(Work item): Your answer should consist of each line from the data below that contains "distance".

Collection entries
☆ ☆ ☆ ☆ ☆

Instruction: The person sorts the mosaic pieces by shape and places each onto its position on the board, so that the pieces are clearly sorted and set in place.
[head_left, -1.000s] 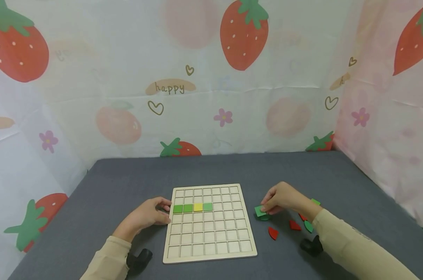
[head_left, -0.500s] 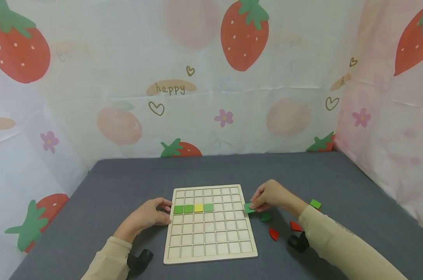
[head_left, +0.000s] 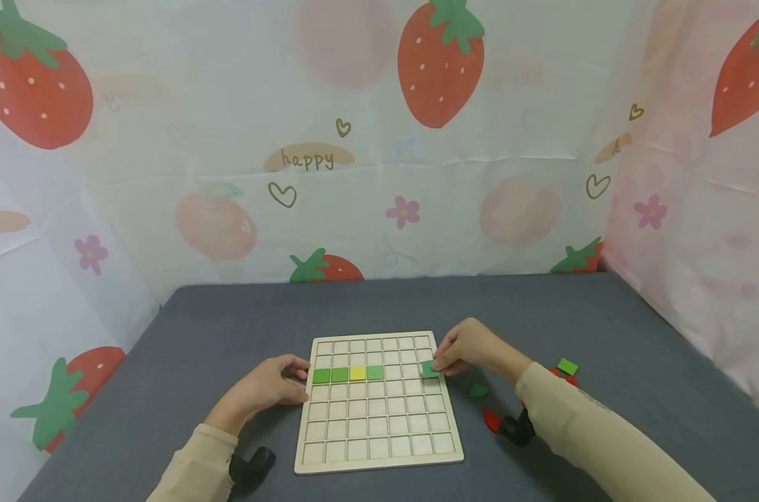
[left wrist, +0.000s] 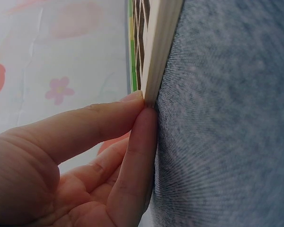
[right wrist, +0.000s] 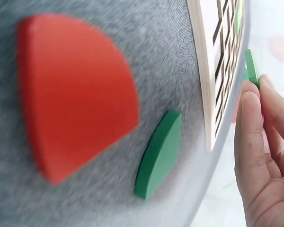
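A pale wooden grid board [head_left: 379,466] lies flat on the dark grey cloth. In one row at its left sit two green square tiles [head_left: 330,376], a yellow square tile [head_left: 357,373] and a lighter green square tile [head_left: 375,372]. My left hand [head_left: 269,383] touches the board's left edge with its fingertips; in the left wrist view fingers [left wrist: 143,142] press against the wooden side. Between thumb and fingers, my right hand [head_left: 476,348] pinches a green square tile [head_left: 428,369], held tilted over the board's right edge.
Right of the board lie a curved green piece [head_left: 478,390] and a rounded red piece [right wrist: 80,94]. Farther right are a green square [head_left: 567,366] and red pieces [head_left: 564,378], partly behind the sleeve. Black wrist devices [head_left: 252,464] hang under both wrists. Strawberry-print cloth surrounds the table.
My right hand has carried the green square tile leftward from the loose pieces to above the board's right edge. My left hand stays at the board's left edge.
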Available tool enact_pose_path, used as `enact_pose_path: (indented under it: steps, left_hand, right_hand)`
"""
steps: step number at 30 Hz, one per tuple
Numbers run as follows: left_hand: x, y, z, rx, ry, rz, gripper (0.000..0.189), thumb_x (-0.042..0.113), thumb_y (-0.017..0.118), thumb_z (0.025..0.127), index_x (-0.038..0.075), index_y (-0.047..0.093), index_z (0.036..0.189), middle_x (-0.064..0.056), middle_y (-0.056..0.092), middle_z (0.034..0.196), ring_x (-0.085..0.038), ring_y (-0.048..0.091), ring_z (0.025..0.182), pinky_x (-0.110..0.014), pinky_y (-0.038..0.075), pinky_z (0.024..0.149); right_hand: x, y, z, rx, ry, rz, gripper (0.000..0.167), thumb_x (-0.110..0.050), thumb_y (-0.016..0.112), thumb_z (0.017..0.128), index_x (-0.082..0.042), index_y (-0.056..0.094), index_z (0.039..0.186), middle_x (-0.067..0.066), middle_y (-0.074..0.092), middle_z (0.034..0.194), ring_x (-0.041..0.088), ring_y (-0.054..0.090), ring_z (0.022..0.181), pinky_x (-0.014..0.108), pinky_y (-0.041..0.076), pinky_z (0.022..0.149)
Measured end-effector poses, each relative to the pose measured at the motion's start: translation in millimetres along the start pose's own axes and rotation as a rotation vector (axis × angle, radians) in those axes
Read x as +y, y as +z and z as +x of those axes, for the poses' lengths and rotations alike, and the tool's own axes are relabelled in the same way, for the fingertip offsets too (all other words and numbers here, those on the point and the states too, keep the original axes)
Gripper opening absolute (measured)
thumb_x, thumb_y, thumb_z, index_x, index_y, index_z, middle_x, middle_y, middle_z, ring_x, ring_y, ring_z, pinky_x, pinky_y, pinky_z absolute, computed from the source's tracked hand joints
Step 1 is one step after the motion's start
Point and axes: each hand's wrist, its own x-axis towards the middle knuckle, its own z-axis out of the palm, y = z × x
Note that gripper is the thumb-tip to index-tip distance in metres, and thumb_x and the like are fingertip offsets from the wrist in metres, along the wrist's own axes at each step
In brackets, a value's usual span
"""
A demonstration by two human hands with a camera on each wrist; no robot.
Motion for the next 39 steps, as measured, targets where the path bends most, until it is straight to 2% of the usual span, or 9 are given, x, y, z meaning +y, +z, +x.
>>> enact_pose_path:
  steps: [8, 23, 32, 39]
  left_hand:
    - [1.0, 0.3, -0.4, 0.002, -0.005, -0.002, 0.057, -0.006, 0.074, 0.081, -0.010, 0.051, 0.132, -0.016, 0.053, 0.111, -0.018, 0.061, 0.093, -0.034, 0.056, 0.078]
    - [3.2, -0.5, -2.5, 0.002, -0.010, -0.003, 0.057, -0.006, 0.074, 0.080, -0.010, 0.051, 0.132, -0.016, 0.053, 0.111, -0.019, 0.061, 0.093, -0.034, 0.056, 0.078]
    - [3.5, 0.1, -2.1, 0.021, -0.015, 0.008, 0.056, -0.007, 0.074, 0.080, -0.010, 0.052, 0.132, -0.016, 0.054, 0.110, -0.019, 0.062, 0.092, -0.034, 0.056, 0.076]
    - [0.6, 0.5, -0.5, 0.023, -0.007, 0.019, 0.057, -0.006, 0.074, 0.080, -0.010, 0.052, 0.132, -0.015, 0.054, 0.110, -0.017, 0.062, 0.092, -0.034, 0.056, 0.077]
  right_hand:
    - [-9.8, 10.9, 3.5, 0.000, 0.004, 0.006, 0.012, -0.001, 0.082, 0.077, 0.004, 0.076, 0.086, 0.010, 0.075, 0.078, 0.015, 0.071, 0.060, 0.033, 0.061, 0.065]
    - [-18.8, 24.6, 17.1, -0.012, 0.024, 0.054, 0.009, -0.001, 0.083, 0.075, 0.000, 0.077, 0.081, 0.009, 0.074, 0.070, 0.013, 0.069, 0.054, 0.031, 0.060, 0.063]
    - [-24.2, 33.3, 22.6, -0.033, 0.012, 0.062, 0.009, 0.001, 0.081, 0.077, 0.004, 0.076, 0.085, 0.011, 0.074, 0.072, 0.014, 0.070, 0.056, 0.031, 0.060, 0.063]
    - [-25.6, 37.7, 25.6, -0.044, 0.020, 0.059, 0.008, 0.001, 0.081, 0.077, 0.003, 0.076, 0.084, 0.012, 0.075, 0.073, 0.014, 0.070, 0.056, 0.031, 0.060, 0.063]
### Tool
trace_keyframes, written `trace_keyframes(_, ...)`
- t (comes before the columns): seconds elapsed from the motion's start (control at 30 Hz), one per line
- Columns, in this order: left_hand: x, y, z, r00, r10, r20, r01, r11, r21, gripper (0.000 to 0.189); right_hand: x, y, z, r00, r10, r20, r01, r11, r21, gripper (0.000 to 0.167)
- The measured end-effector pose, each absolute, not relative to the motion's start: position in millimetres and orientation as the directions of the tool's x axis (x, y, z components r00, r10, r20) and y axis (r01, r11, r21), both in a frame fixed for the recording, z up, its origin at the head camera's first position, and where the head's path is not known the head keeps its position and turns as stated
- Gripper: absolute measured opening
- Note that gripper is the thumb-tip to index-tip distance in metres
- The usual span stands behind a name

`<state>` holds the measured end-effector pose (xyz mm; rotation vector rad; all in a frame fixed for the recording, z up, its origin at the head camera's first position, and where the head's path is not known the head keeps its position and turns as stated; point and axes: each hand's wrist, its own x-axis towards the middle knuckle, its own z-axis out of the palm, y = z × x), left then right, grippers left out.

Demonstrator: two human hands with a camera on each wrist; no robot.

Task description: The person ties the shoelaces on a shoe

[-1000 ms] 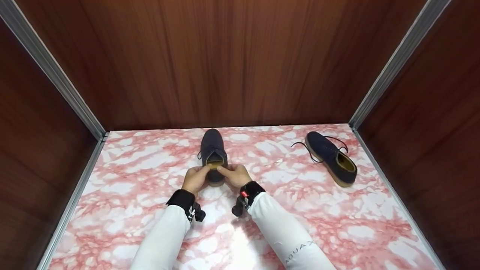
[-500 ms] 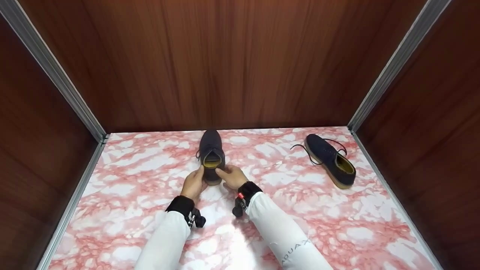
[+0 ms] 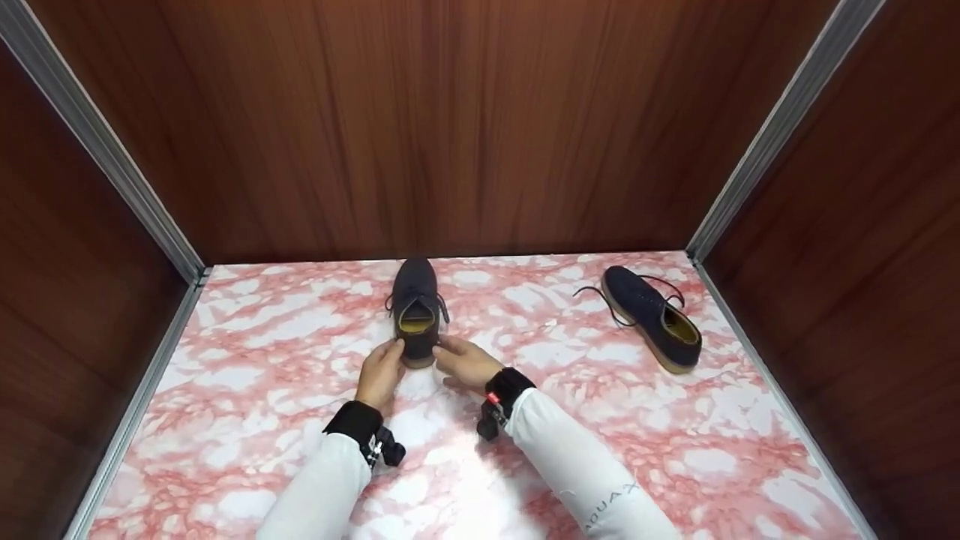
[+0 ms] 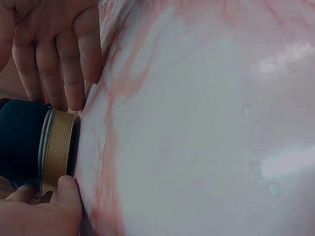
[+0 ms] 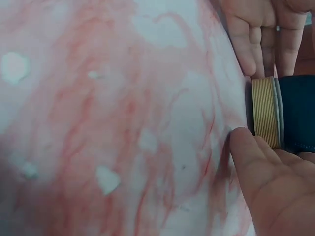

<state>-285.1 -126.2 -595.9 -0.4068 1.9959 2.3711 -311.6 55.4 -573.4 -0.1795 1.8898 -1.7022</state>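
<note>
A dark navy lace-up shoe (image 3: 415,280) with a yellow insole stands upright, toe toward the back wall. Its ribbed tan sole (image 4: 57,145) shows at the heel in both wrist views. On the heel's left side is my left hand (image 3: 380,373), thumb against the upper and fingers low by the sole. My right hand (image 3: 468,363) is on the heel's right side, its thumb near the upper. In the left wrist view its fingers (image 4: 47,69) are fairly straight, tips beside the sole. Neither hand visibly curls round the shoe.
A matching shoe (image 3: 646,311) lies angled at the right, its laces loose on both sides. The surface (image 3: 285,322) is red-and-white marbled. Brown wood-grain panels (image 3: 442,127) with grey metal corner strips (image 3: 772,142) enclose the back and sides.
My hands have moved from the shoe's opening, where the thumbs were at the insole, down to either side of the heel. The other shoe stays put.
</note>
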Motion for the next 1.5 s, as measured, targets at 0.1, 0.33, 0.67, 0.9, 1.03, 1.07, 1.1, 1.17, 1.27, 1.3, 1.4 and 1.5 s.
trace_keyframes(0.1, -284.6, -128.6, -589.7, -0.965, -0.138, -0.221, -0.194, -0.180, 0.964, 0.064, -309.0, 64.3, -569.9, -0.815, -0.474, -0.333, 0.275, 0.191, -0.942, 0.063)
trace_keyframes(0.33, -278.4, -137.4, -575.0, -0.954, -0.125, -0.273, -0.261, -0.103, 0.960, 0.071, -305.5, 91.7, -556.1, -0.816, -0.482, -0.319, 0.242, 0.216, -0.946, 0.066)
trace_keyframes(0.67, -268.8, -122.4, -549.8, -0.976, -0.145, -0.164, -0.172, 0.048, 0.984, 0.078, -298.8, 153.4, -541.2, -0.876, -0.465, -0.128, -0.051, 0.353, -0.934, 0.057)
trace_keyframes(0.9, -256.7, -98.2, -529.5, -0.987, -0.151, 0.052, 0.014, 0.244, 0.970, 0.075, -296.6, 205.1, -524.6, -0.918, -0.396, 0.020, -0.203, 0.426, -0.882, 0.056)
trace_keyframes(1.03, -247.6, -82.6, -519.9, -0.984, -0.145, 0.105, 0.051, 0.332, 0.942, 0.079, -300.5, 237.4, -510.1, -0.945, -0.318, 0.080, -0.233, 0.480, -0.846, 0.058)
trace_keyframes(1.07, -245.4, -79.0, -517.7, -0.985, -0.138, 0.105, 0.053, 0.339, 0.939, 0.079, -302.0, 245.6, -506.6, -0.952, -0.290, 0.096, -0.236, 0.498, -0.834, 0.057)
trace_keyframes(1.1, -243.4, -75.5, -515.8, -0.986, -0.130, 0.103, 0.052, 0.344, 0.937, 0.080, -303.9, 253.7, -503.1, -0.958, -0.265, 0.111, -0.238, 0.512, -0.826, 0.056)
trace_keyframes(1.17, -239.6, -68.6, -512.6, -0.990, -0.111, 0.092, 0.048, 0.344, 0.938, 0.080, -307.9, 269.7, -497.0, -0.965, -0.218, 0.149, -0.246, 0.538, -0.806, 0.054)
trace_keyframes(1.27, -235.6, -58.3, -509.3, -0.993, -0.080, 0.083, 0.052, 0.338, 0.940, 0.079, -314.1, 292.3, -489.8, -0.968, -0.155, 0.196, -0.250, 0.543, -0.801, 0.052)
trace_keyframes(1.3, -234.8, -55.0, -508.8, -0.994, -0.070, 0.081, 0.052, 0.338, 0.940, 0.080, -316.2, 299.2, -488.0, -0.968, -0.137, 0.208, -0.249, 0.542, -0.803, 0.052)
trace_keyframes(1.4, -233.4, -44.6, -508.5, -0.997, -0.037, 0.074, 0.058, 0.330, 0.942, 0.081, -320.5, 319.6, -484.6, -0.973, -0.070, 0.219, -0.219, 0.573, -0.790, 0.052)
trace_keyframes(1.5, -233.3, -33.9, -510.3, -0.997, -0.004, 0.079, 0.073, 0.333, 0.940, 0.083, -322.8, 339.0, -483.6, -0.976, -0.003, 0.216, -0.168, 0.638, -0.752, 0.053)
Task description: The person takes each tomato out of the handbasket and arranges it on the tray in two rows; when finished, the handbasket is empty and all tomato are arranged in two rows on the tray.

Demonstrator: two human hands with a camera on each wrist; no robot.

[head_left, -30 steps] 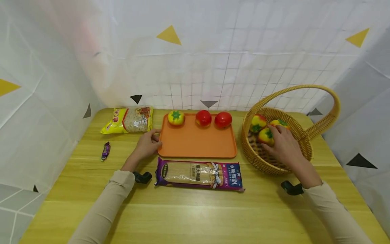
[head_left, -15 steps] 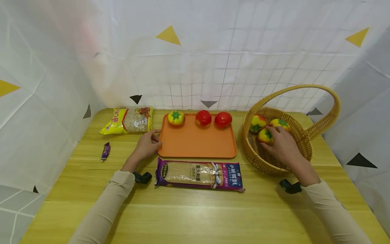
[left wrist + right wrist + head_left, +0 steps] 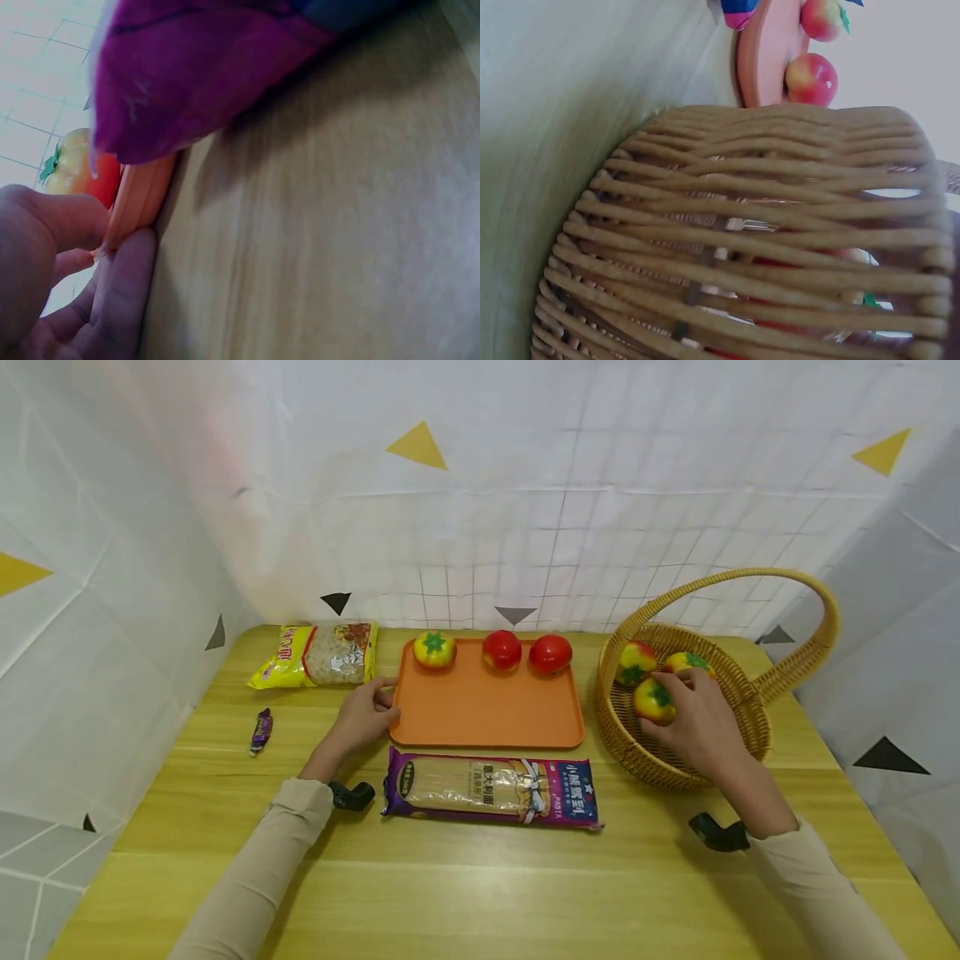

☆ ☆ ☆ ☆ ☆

(Answer section):
Note that gripper is the thumb-tip to index-tip distance in metres, and thumb_x and the like are fingertip offsets from the wrist in metres, along the wrist's own axes at each step
- Note that gripper is the thumb-tip to index-tip distance in metres

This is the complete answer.